My hubby would love you!!! That’s the way he makes lasagna (he was taught this way by one of the chefs he trained with, who was from Italy). His guests at the resort rave about it. Do you use beef or veal for your bolognese? He doesn’t add anything to the meat except onions, tomato paste, and bay leaves (fresh, if he can get them).
OK- the pasta depends on the flour you use. Try getting some Semolina flour and make your pasta sheets with that. It’s harder to work by hand, but the end result is much better. You may have to knead it for 10-15 minutes to make it elastic enough to put through the pasta rollers, and don’t forget to let it rest for 15-30 minutes between kneading and rolling.
Hubby also uses vegetable powders to make colored pasta. We currently have beet powder (bright red), tomato powder (orangey) and spinach powder (green). He’s also made black pasta by straining the juice of calamari packed in its own ink, and adding that to the dough. He made a lasagna with beet pasta sheets, white sauce and spinach. Yummy!!!
Excellent - I knew I could count on the Dopers! Sadly, we are restricted a bit because two people are allergic to shellfish and one is allergic to pork. (We won’t even bother trying to accommodate the four year old, she’s so picky, so at least I’ve got that going for me.)
I think we will try boiling briefly - seems like insurance. I’m tempted to try free-form lasagne (that way we could even do different sauces and fillings), but it is awfully tempting to have a big casserole to pop in the oven, with little near-dinner prep work.
I think bolognese would be great (we just had fresh fettucine with meat sauce tonight, yum), but besciamela sounds good too - I think either we’ll have to do the combo like pulykamell describes, or do the free form and try one of each, plus maybe a pesto thing with the ricotta.

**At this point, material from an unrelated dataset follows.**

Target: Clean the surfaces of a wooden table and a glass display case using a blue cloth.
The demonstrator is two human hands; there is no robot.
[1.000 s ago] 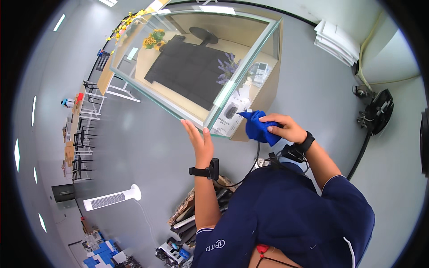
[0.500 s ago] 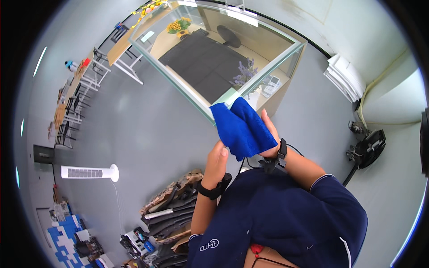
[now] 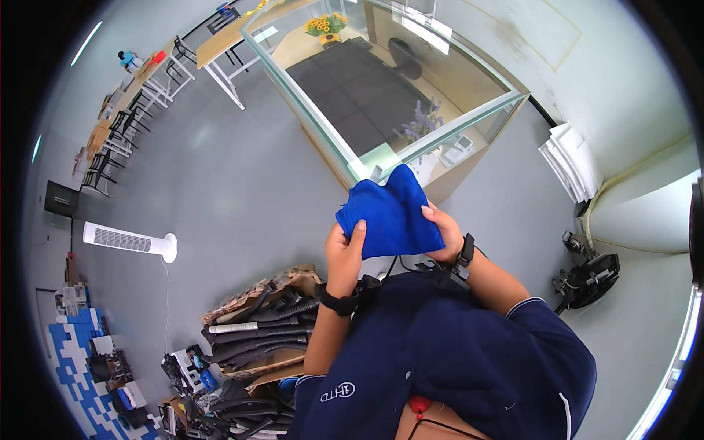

I will let you know what our test run turns out, and how Xmas dinner goes.
I use beef. I originally got the recipe from a Saveur Magazine from either 1999 or 2000. It was an article on these two old Italian ladies in Bologna and their lasagna, and the article inspired me to get off my butt and try to make lasagna completely from scratch. I was glad I did.
WARNING:PDF FILE. Wow. Looks like the recipe is online. It starts at “Pasta Verde.” The main difference is I use pancetta instead of prosciutto in the bolognese, and I discovered that pre-boiling the sheets doesn’t seem to make a difference to the dish, but perhaps I should try them side by side.